Wallis Fashion & Clothing Group
- Type: Private
- Industry: Women's Clothing Fashion
- Founded: Chapel Market, Islington, London, United Kingdom in 1923
- Founder: Raphael Nat Wallis
- Defunct: 2021 (Stores)
- Fate: Converted into an online store
- Successor: www.wallis.co.uk
- Headquarters: London, United Kingdom
- Products: Clothing Accessories Shoes
- Owner: Debenhams Group
- Parent: Debenhams
- Website: wallis.co.uk

= Wallis (retailer) =

British online women's clothing retailer

Wallis is a British online women's clothing brand operated by Debenhams Group in the United Kingdom.

Previously a retailer, Wallis operated from 134 stores and 126 concessions across the UK and Republic of Ireland. Wallis was a subsidiary of the Arcadia Group before its collapse in late 2020. The brand is now owned by Debenhams.

==History==
The first Wallis store was opened by its namesake founder, Raphael Nat Wallis, in Chapel Market, Islington in 1923. Known from the start for its coats (sold originally for 19 shillings) and dresses, it had the slogan: 'Comparison invited. Competition defied". By the 1940s, the chain had 25 shops and a turnover of £300,000 a year.

===1960s fashion success===
From the 1950s, under the leadership of Jeffrey Wallis, son of the founder, the company became known for its selections from Paris – from 1957 this was known as 'pick of Paris', later this became 'Paris Originals' – and produced exact copies of top couture clothes. Paying a fee to attend the fashion shows of names such as Courrèges, Chanel and Dior, Wallis buyers were then entitled to reproduce a small number of patterns from each show – in practice, another dozen or so would be recreated from memory. The store's mannequins would wear canvas covers in the run up to a grand unveiling of the latest designs. The copies of Chanel suits created by the store attracted a loyal following among London socialites and working women alike. During the Profumo affair trial, Christine Keeler wore a different Wallis outfit every day.

From the late 1960s, the focus was on younger British designers – in keeping with Swinging London trends. Wallis had already attracted interest from foreign buyers and took a collection of clothing to the US at the request of American buyers in 1964. It comprised some 70 coats, suits and dresses.

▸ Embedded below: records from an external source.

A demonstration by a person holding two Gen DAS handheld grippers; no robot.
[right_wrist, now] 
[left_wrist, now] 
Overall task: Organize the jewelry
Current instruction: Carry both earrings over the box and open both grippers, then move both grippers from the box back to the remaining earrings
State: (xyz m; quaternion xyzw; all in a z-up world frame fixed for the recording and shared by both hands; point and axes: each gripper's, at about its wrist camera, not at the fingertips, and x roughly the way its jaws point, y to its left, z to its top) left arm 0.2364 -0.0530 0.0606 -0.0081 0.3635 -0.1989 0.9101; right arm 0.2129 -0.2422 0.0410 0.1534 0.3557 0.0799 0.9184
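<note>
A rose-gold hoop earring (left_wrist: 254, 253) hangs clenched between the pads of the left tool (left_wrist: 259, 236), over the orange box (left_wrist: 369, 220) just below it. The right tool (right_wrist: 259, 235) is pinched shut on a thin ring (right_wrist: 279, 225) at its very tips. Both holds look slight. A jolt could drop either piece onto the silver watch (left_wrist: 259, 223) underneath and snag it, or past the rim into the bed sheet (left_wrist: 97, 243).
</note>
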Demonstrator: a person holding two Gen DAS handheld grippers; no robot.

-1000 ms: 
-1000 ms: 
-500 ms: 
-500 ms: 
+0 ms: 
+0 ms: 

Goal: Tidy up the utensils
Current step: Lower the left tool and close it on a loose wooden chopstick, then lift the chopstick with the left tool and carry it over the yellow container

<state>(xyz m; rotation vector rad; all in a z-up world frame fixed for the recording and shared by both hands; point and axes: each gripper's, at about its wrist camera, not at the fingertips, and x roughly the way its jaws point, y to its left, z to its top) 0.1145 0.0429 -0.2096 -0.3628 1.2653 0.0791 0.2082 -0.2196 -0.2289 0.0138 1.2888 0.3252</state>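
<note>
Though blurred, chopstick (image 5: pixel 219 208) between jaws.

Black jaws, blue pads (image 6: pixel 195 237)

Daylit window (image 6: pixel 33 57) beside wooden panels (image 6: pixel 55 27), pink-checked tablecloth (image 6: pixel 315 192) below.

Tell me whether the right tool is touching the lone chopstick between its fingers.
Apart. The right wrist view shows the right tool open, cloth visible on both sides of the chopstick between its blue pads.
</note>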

In 1969, Sylvia Ayton – formerly in partnership with Zandra Rhodes – took over as head of outerwear at Wallis. She would attend the Paris fashion shows with Jeffrey Wallis and take notes, afterwards deciding which designs would be copied. Then they would return to look at them on the hanger and take measurements. Ayton recalled: "At Saint Laurent, you were only allowed to look, so I would measure it up in my mind." Often this would be enough and the garments would be on sale in Wallis stores before the 'official' patterns arrived from Paris.

===Further expansion===
After steady growth the UK, the brand opened its first stores in Europe, some of which were concessions within department stores. By 1976, it was a PLC with 54 branches, including stores in Germany, Switzerland and Sweden. It later opened outlets in Saudi Arabia and South Africa under respective franchise and licensing agreements. In 1980, Wallis became a part of the Sears Group and in 1999, following the acquisition of Sears by Sir Philip Green, the brand was transferred to the Arcadia Group.

===Sale===

Amid the COVID-19 pandemic in the United Kingdom, as financial difficulties worsened, Arcadia entered administration on 30 November 2020, and all brands were put up for sale. In February 2021, Boohoo.com announced it was buying the Wallis, Dorothy Perkins and Burton brands for £25.2 million, with the loss of around 2450 jobs. The online website continues to trade, being managed by Boohoo.

==Operations==
Wallis included dedicated ranges such as its Petite range and a premium range known as Limited Edition which was introduced in 2006. Wallis also worked closely with Cancer Research UK and launched a charity charm bracelet in 2005 and charm necklace in 2007 designed by international designers and celebrities such as Scarlett Johansson and Kate Moss to raise funds for the charity.

In September 2009, the supermodel Yasmin Le Bon partnered with Wallis to design her first women's clothing and jewellery collection called YLB. In 2010, the chain introduced a collection called 'Wallis 1923', featuring coats based on its early archive patterns.